Taking the line with "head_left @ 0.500" as the first and the line with "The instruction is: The" as the last, set down the lines below exactly, pictures excluded.

→ Extracted entries
---+---
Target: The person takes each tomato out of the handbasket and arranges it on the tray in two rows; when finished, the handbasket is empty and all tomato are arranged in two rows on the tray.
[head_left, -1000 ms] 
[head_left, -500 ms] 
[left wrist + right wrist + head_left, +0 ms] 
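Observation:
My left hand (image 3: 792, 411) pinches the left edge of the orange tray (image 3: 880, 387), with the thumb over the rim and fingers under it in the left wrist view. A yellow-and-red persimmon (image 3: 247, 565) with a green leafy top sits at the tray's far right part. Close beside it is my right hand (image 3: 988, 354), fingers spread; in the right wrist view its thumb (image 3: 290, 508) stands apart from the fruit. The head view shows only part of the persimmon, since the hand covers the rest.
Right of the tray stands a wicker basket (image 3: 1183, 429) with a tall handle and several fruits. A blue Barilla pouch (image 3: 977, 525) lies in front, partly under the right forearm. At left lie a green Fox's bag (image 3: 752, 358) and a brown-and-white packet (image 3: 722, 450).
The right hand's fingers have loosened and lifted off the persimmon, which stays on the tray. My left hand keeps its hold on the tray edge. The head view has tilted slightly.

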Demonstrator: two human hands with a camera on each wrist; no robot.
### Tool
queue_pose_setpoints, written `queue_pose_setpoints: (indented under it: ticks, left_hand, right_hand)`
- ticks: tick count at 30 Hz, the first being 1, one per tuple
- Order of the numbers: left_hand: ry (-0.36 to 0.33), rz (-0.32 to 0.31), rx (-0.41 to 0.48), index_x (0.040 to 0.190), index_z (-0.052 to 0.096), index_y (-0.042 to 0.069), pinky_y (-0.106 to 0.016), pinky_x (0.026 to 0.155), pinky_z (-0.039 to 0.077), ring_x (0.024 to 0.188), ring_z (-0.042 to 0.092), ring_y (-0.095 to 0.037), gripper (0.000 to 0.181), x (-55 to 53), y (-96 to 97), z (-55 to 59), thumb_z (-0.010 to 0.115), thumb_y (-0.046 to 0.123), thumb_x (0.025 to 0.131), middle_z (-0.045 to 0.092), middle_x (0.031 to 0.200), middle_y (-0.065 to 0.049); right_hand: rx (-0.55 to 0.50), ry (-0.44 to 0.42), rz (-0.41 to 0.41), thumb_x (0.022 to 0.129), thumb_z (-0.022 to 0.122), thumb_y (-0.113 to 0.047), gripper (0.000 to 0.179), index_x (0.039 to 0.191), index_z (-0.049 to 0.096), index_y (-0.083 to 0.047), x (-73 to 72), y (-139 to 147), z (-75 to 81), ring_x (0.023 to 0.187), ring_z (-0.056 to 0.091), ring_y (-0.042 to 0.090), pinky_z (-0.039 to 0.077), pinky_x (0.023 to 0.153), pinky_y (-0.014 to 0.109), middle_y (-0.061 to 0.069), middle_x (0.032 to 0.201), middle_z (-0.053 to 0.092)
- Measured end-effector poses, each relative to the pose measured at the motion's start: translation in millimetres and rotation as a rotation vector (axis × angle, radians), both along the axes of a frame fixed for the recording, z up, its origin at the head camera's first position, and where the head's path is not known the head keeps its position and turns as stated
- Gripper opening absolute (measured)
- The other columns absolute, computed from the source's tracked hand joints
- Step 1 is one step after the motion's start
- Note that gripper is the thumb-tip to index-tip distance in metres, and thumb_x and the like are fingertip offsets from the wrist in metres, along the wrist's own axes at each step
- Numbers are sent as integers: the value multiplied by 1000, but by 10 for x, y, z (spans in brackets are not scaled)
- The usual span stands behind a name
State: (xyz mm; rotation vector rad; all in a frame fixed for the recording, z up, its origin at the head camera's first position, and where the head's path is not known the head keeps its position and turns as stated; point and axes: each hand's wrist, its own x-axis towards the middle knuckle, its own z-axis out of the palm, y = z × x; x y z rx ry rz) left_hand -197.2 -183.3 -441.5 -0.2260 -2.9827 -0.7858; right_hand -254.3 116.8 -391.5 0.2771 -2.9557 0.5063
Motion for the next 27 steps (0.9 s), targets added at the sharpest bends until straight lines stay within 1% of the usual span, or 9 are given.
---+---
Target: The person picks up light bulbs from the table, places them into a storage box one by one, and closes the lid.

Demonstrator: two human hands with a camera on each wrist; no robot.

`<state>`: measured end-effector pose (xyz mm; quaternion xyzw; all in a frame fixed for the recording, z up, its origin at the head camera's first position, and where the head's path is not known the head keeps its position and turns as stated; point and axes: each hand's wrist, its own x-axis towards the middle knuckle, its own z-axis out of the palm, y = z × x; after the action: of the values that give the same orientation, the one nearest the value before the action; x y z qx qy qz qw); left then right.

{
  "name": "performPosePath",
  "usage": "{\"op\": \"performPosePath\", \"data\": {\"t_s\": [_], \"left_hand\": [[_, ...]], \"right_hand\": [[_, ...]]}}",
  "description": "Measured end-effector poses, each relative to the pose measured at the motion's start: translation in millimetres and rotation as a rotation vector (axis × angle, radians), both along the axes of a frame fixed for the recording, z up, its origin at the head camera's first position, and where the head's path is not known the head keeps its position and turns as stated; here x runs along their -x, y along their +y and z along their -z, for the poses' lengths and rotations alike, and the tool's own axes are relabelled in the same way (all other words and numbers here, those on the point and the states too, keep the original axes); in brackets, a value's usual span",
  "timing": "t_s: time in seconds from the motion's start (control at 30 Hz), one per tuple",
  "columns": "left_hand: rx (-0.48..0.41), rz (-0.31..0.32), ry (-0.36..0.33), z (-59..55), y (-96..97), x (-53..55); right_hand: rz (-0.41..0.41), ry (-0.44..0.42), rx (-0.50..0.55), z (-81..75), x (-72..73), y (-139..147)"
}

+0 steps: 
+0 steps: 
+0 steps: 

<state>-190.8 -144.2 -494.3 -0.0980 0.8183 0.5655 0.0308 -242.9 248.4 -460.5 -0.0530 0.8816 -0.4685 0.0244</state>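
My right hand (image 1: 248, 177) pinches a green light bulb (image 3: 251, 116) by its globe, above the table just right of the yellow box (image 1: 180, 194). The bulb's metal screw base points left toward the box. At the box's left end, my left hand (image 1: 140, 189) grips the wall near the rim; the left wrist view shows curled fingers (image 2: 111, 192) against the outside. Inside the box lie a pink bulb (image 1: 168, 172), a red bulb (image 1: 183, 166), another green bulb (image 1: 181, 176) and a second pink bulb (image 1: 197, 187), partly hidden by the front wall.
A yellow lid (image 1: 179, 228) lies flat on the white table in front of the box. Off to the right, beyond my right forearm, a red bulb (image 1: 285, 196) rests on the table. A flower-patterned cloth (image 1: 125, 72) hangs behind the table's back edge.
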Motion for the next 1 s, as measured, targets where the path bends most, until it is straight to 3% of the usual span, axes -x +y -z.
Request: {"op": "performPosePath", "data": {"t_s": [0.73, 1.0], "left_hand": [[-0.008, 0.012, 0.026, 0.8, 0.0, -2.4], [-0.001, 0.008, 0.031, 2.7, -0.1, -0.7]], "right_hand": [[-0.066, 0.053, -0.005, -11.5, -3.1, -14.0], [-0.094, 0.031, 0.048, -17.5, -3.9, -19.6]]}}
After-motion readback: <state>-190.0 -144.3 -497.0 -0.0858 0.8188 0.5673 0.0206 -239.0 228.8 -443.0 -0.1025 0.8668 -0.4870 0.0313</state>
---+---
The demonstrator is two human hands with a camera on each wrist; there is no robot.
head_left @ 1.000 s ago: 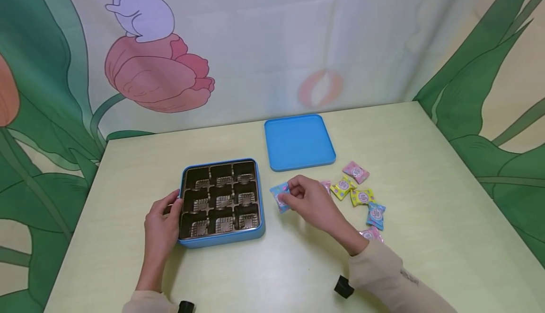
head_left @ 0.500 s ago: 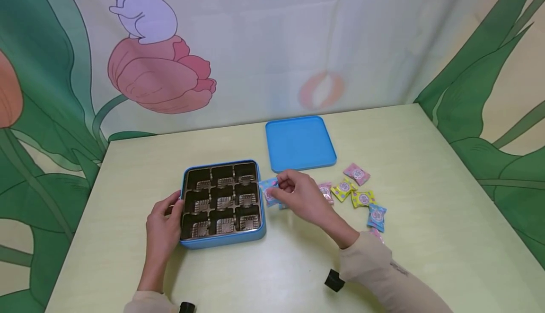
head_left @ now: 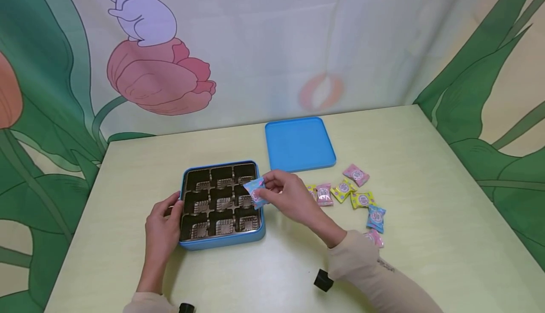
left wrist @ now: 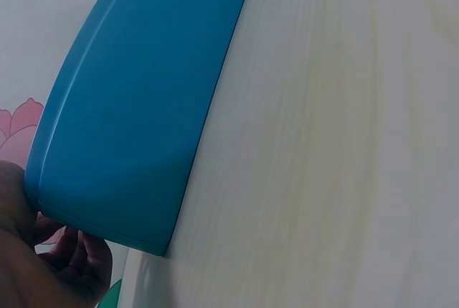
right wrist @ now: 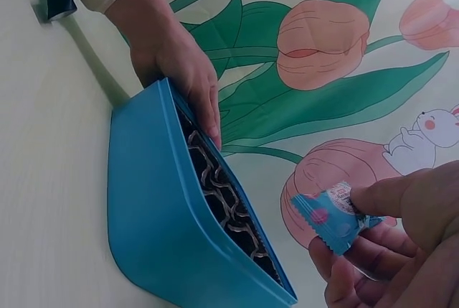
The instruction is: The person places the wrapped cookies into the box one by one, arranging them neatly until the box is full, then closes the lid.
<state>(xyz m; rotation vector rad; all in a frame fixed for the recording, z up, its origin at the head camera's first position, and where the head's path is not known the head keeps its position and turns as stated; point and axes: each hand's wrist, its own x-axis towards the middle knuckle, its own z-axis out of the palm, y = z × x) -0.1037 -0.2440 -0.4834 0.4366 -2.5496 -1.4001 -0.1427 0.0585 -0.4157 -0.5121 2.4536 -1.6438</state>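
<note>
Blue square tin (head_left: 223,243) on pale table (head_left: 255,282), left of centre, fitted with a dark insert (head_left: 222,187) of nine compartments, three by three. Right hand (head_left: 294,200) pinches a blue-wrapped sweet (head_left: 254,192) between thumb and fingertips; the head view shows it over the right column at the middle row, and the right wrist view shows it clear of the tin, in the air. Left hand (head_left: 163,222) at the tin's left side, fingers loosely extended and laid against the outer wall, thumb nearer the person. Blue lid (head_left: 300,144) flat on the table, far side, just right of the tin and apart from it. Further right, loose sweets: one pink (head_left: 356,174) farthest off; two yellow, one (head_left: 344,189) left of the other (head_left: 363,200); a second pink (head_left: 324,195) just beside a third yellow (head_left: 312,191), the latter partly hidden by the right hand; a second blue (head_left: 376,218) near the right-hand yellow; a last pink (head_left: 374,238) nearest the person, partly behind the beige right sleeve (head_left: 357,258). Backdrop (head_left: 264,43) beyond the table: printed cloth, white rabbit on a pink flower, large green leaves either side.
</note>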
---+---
→ Written solution
head_left @ 0.500 s ago: 
head_left @ now: 
left wrist @ now: 
right wrist @ now: 
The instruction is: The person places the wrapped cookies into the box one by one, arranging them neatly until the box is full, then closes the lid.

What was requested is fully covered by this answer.